**GIVEN MATERIAL**.
* * * * * * * * *

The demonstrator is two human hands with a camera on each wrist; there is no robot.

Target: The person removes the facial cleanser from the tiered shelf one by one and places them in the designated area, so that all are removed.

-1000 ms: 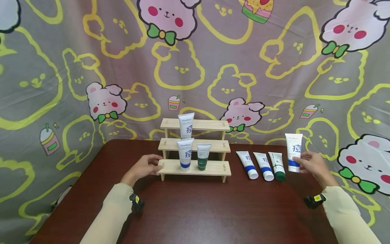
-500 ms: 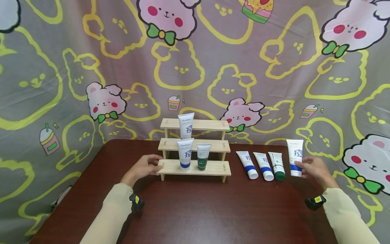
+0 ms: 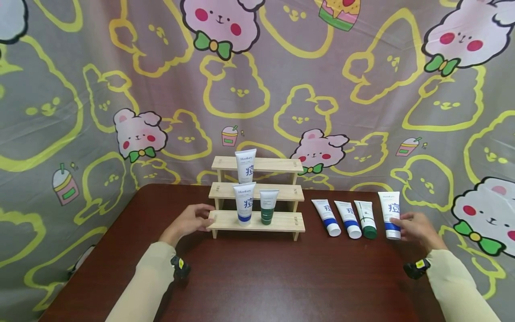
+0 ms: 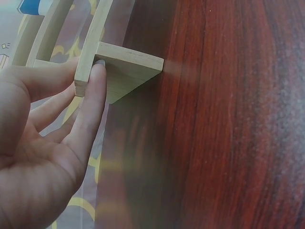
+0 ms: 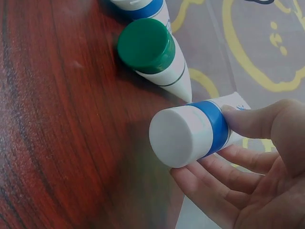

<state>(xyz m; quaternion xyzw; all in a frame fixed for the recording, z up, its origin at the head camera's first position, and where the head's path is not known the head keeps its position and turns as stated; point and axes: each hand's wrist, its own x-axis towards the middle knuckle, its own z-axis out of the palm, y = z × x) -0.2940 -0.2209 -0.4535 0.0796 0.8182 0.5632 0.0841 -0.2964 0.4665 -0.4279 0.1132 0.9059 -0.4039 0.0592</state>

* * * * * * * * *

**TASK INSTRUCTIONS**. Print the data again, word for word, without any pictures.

**RESULT**.
The demonstrator is two human hands with a camera on each wrist; there is no robot.

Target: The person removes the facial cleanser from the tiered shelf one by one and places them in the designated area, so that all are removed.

-1000 ms: 
-500 ms: 
+0 ms: 
+0 ms: 
+0 ms: 

<state>(xyz m; quaternion xyzw; all in a frame fixed for the recording, z up, its origin at the head camera's first position, and where the head's path is not known the head keeps its position and turns as stated; point and axes: each hand's wrist, its own x-axis towards the middle knuckle, its own z-axis out of the palm, y = z × x) -0.2940 -0.2209 -0.4535 0.0796 0.8182 0.5632 0.0841 -0.2964 0.4665 -0.4279 0.1132 0.9059 -0.4039 0.0592</state>

That concludes the response.